Risk measures typically have at a free parameter encoding their conservatism. As a result, there are two modes of use:
Given a level of conservatism, they determine a premium or capital requirement.
Given price or capital requirement, they evaluate its implied level of conservatism.
For example, a capital risk measure can be applied to capital model output to determine the amount of capital needed to be sufficient for 99% of outcomes. Or, it can evaluate what percentage of outcomes a given amount of capital covers.
By determine capital or premium, we mean to derive a technical or benchmark quantity—usually the actual held capital or market premium differ. The benchmark value can be used to evaluate an actual one.
The capital and premium applications both determine a monetary quantity, so it is helpful if the risk measure is denominated in monetary units. The mean and standard deviation are monetary but variance or probability of default are not. If the risk measure is not monetary, then we need an undesirable extra step get to the answer.
In practice, the capital and pricing applications usually require different risk measures with different properties. Capital risk measures must be sensitive to tail risk to ensure solvency. Management, concerned with solvency and earnings risk, often looks for pricing risk measures that are sensitive to volatility. They can bemoan the fact that tail risk measures fail to see volatility risk, just as measures of height fail to quantify weight. As we discuss in Section 4.1, the solution is to use two risk measures. The interplay of the pricing and capital risk measures is a central theme of the book.
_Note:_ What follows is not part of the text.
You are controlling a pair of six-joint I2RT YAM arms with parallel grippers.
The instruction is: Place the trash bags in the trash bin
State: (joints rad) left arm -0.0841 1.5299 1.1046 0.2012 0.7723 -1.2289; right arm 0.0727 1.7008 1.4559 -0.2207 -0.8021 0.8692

Example 34 You have a flight to catch and want to allow sufficient time for your trip to the airport. George Stigler, a winner of the 1982 Nobel Prize in economics, said, “If you never miss the plane, you’re spending too much time in airports.” How much time do you allow?
If you’re going on vacation you are very concerned about missing your flight. You don’t want to lose any vacation time—there’s only one flight per day—and you’ll pay the cost of flight changes. You use a conservative capital risk measure approach. You build in a big time margin so that even in extreme traffic conditions you still make it to the airport on time.
If you’re returning from a business trip you are much more concerned about wasting time—your company will pay for flight changes, and there’s a flight every hour. You use a similar approach to a pricing risk measure. You consider the average journey times you have experienced, factoring in the time of day, day of the week, and weather, and add a small margin for minor traffic issues.
Example 35 Stress tests are often used as a risk measure: what are my results in a stressed environment? Again, there are capital and pricing flavors. Lloyd’s Realistic Disaster Scenarios, Example 3.4.4, define a capital stress test. They quantify the impact of extreme but realistic events. By ensuring adequate capital to pay all claims from RDS events, Lloyd’s can communicate its risk paying capacity to a nontechnical audience. Setting capital using a risk measure equal to the worst outcome over the RDS set achieves this goal. Insurers can use alternative climate scenarios in catastrophe models to stress test pricing. These act to increase mean event frequency. An insurer may want to price with a margin reflecting the uncertainty in expected mean frequency. Here, the stress test applies to pricing.